Targeting EZH2 induced apoptosis of HNSCC in vitro

Anti-apoptosis is the common feature of cancer progression. We employed Annexin V/PI assay to evaluate the anti-apoptosis role of DZNep or si-EZH2 in treating HNSCC. DZNEP induced early and latent phase of apoptosis in Cal27 (DMSO: 0.6%, DZNep (2μM: 9.5%, 6μM: 20.2%), P < 0.05) and SCC25 (DMSO: 0.3%, DZNep (1μM: 5.6%, 3μM: 15.4%), P < 0.05, Figure 4A) cell line, and si-EZH2 also induced early and latent phase of apoptosis in two cell lines. To assess the effect of EZH2 inhibition in inducing cell senescence, senescence-related β-galactosidase staining is employed. In contrast to DMSO treated cells, DZNep treated Cal27 and SCC25 cells displayed a 9- to 10-fold (P < 0.05) higher SA-β-Gal activity in both cell cultures (Figure 4B, 4C). Similarly, si-EZH2 increased SA-β-Gal activity in two cell lines (Figure S2D, E). We then analyzed the changes in the levels of pro-apoptotic proteins BAX, and Cleaved caspase-3, and anti-apoptotic protein Bcl-2. The results indicated that Bcl-2 was decreased and BAX or Cleaved caspase-3 was increased by DZNep or si-EZH2 treatment in both cell lines (Figure 4D, S2F).

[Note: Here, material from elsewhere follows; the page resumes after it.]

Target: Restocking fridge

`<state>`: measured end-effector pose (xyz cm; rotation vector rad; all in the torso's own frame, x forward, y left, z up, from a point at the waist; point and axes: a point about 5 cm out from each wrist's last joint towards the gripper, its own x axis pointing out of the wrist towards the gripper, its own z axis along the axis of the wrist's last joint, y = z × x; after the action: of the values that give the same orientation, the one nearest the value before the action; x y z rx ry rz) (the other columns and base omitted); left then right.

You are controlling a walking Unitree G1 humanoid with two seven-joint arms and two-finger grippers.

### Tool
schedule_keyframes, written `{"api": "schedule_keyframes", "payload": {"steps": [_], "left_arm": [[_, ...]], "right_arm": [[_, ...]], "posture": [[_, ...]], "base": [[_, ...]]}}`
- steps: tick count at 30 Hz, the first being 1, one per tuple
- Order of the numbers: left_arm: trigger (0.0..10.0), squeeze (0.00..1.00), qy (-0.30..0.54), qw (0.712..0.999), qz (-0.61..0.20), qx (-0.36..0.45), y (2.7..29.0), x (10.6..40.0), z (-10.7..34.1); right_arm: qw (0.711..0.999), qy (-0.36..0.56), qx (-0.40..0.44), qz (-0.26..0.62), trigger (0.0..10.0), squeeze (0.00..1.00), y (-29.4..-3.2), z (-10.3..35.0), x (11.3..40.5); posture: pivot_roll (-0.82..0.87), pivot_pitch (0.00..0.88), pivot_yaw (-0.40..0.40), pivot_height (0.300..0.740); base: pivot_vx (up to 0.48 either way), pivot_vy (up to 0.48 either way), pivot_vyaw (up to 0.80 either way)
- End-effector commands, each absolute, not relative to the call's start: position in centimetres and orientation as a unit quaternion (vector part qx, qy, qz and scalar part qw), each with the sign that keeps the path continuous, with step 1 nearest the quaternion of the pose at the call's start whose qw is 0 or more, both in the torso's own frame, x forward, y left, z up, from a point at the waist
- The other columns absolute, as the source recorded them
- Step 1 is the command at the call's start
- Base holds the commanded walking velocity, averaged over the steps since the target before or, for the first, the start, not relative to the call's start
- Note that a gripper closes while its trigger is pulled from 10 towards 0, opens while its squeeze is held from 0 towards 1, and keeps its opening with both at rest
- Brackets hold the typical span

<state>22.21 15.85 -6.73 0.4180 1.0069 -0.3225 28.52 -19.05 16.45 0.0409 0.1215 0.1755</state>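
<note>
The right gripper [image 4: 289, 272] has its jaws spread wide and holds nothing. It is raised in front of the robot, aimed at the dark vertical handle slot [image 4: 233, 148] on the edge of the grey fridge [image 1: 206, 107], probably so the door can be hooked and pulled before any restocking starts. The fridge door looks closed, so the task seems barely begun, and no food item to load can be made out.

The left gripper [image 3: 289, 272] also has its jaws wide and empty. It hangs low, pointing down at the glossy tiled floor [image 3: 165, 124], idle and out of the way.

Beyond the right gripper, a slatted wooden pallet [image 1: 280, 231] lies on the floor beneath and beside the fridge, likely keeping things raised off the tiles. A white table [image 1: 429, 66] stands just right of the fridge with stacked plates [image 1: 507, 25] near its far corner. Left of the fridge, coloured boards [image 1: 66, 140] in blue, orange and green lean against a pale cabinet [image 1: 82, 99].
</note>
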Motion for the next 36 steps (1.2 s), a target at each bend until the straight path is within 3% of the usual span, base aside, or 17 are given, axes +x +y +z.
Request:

Moreover, the loss of ΔΨm is an early event in apoptosis. ΔΨm was detected by JC-1 fluorescent probe. As shown in Figure 5A, when Cal27 and SCC25 cell were treated with DZNep for 24h, ΔΨm was drastically reduced respectively in both cell lines. We measured ΔΨm after Cal27 and SCC25 cell were transfected with si-EZH2, the result showed that si-EZH2 reduced ΔΨm in both cell lines (Figure S2C). Next we used Ca2+ indicator, Fluo 3-AM, to determine the free Ca2+ level induced by EZH2 inhibition. The results showed that DZNep treatment of Cal27 and SCC25 cell increased Ca2+ accumulation in cytoplasm (Figure 5B). More importantly, DZNep treatment inhibited the cyto-Ca2+regulator MICU1 expression in both cell lines. MCU expression showed no significant changes by DZNep treatment. By contrast, Cytochrome c expression was increased dramatically (Figure 5C).

Thirdly, we investigated the correlations between EZH2 and other apoptosis related genes by using linear regression association test in HNSCC dataset published by TCGA. A gene with p-value less than 0.05 was considered to be significantly EZH2-associated. We observed that EZH2 was positively associated with CBARA1 (MICU1), BCL2 and MKI67, and negatively associated with CASP4, CCND1 and CDKN1A in the term of expression (P < 0.05, see Figure S1A-F).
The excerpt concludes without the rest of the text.